The inlining of gt_wf_rec and others is not mandatory. It only enhances readability of extracted code. You can then copy-paste the output to a file euclid.ml or let Coq do it for you with the following command:

Coq < Extraction "euclid" eucl_dev.
The file euclid.ml has been created by extraction.
The file euclid.mli has been created by extraction.

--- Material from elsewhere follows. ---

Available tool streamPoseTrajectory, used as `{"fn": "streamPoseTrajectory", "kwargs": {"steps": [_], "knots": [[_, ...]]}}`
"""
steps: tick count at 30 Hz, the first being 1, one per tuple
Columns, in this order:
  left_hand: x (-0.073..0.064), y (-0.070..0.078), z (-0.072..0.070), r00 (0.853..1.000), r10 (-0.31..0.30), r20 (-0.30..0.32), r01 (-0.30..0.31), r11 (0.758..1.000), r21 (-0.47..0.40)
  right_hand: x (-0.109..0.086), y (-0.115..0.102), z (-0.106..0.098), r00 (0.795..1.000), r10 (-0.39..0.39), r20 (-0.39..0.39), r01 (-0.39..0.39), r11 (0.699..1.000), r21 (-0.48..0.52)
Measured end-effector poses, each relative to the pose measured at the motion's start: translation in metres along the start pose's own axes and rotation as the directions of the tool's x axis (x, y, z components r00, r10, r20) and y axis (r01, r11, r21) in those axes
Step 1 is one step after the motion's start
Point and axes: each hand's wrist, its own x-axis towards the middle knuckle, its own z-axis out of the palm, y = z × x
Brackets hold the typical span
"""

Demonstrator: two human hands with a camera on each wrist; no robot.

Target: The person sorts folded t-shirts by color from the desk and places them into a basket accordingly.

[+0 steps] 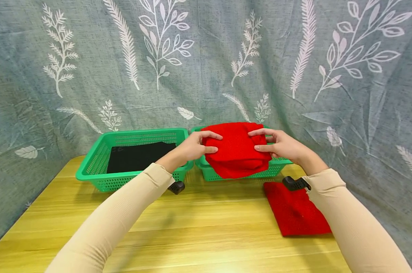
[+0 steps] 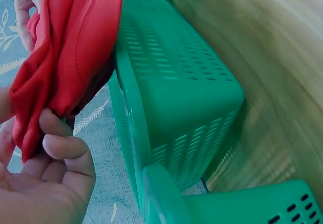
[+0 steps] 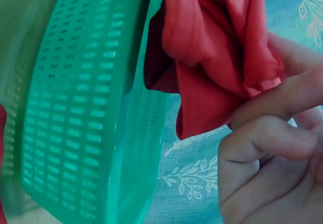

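A folded red cloth [image 1: 236, 146] is held between both hands over the right green basket [image 1: 277, 167], overlapping its front rim in the head view. My left hand [image 1: 194, 146] grips the cloth's left edge, thumb on top and fingers curled beneath, as the left wrist view shows. On the opposite edge, my right hand [image 1: 282, 146] pinches the cloth with its fingers bent under it. Loose folds of the red cloth [image 3: 217, 57] hang down in the right wrist view. The bundle hides most of that basket's inside.
To the left stands another green basket [image 1: 100, 151] with black cloth [image 1: 134, 155] inside. A second red cloth [image 1: 298, 212] lies flat on the wooden table [image 1: 192, 235] at the right, partly under the right forearm. A patterned curtain [image 1: 206, 68] hangs close behind the baskets.
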Motion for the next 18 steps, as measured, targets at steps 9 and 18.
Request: {"fn": "streamPoseTrajectory", "kwargs": {"steps": [9, 18], "knots": [[0.014, -0.001, 0.004, 1.0, 0.013, -0.021, -0.013, 1.0, -0.013, 0.013, 0.002, -0.004, 0.999, -0.008, -0.046, 0.008, 1.0, -0.002], [0.026, -0.004, 0.009, 0.999, 0.014, -0.051, -0.012, 0.999, 0.039, 0.025, 0.011, -0.004, 0.994, 0.016, -0.103, -0.019, 1.0, -0.019]]}}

Let us play the resulting program:

# #use "euclid.ml";;
type nat = O | S of nat
type sumbool = Left | Right
val minus : nat -> nat -> nat = <fun>
val le_lt_dec : nat -> nat -> sumbool = <fun>
val le_gt_dec : nat -> nat -> sumbool = <fun>
type diveucl = Divex of nat * nat
val eucl_dev : nat -> nat -> diveucl = <fun>
# eucl_dev (S (S O)) (S (S (S (S (S O)))));;
- : diveucl = Divex (S (S O), S O)

It is easier to test on Objective Caml integers:

# let rec nat_of_int = function 0 -> O | n -> S (nat_of_int (n-1));;
val i2n : int -> nat = <fun>
# let rec int_of_nat = function O -> 0 | S p -> 1+(int_of_nat p);;
val n2i : nat -> int = <fun>
# let div a b = 
     let Divex (q,r) = eucl_dev (nat_of_int b) (nat_of_int a)
     in (int_of_nat q, int_of_nat r);;
val div : int -> int -> int * int = <fun>
# div 173 15;;
- : int * int = (11, 8)

Note that these nat_of_int and int_of_nat are now available via a mere Require Import ExtrOcamlIntConv and then adding these functions to the list of functions to extract. This file ExtrOcamlIntConv.v and some others in plugins/extraction/ are meant to help building concrete program via extraction.

21.4.2 Extraction’s horror museum

Some pathological examples of extraction are grouped in the file test-suite/success/extraction.v of the sources of Coq.

21.4.3 Users’ Contributions

Several of the Coq Users’ Contributions use extraction to produce certified programs. In particular the following ones have an automatic extraction test (just run make in those directories):

Bordeaux/Additions
Bordeaux/EXCEPTIONS
Bordeaux/SearchTrees
Dyade/BDDS
Lannion
Lyon/CIRCUITS
Lyon/FIRING-SQUAD
Marseille/CIRCUITS
Muenchen/Higman
Nancy/FOUnify
Rocq/ARITH/Chinese
Rocq/COC
Rocq/GRAPHS
Rocq/HIGMAN
Sophia-Antipolis/Stalmarck
Suresnes/BDD

Lannion, Rocq/HIGMAN and Lyon/CIRCUITS are a bit particular. They are examples of developments where Obj.magic are needed. This is probably due to an heavy use of impredicativity. After compilation those two examples run nonetheless, thanks to the correction of the extraction [92].